La situation est d’autant plus préoccupante qu’il n’y a d’ailleurs jamais eu autant d’argent blanchi en cryptomonnaies qu’en 2022. Selon une étude de Chainalysis [6] , 23,8 milliards de dollars d’argent sale en cryptomonnaies ont ainsi transité sur la blockchain en 2022 pour y être convertis en monnaie sonnante et trébuchante. Une augmentation de 68% par rapport à l’année précédente.
Les règles applicables, longtemps dépassées (comme en matière de fiscalité numérique), tentent de s’adapter avec difficulté. Sur le plan fiscal, les règles actuelles sont les suivantes : sont imposables les cessions en contrepartie d’une monnaie ayant cours légal, mais pas celles en contrepartie d’une autre cryptomonnaie. Lorsqu’une plus-value est réalisée par exemple, les textes prévoient l’application du prélèvement forfaitaire unique. L’activité de « minage » quant à elle est imposable à l’impôt sur le revenu.

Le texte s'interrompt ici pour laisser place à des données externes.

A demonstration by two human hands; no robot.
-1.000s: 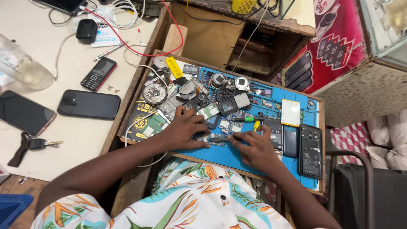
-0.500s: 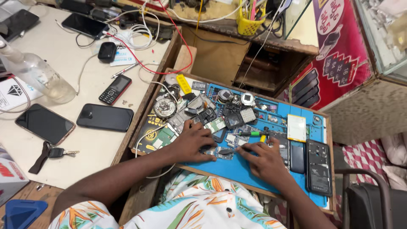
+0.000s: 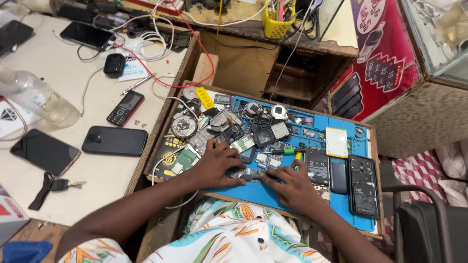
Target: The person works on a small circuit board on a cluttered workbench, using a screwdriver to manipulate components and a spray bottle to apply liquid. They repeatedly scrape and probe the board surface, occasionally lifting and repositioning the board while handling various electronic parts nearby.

En pratique, la situation est toutefois plus complexe. Le développement des stablecoins permet d’échapper à l’impôt : un investisseur qui réalise une plus-value sur actifs numériques n’est plus obligé de transformer ses actifs en monnaie légale et peut transformer ses actifs en un stablecoin adossé à cette monnaie légale, sans être pour autant imposé dans la mesure où il ne sort pas du secteur des crypto-actifs. De leur côté, les émetteurs de stablecoins n’ont pas l’obligation de s’enregistrer auprès des autorités de régulation, ce qui garanti l’anonymat à leurs clients et les dispense de signaler les transactions susceptibles d’être illicites. Les stablecoins mondiaux, et plus globalement les cryptoactifs, posent donc un défi immense, tant pour la lutte contre la délinquance économique et fiscale que pour la stabilité financière.
L’écart entre les plus-values estimées par Chainalysis (3,5 Md€) et déclarées à la DGFiP (0,4 Md€) ne saurait s’expliquer par les seules plus-values issues d’échanges entre actifs numériques. Elle montre que les cryptoactifs nourrissent l’évasion et la fraude fiscales.
Au-delà de l’évitement de l’impôt, les cryptoactifs sont également utilisés dans le blanchiment par la conversion en actifs numériques des revenus tirés d’activités illicites, le blanchiment pouvant être réalisé « en utilisant des plateformes qui ne sont pas soumises à des obligations de LCBFT ou dont les contrôles sont défaillants, sur lesquelles les fraudeurs peuvent convertir des fonds illicites en crypto-actifs afin de les transférer vers d’autres comptes ou de les revendre contre des monnaies » [7]. Ils peuvent également alimenter la spéculation et le financement du terrorisme par exemple. Tracfin, qui s’alarme de l’utilisation croissante des cryptoactifs dans les activités illicites, estime la valeur des flux suspects à 5,1 % des échanges, soit près de 5,3 Md€ au plan mondial [8]. Autant de constats qui montrent qu’adapter le cadre législatif est urgent.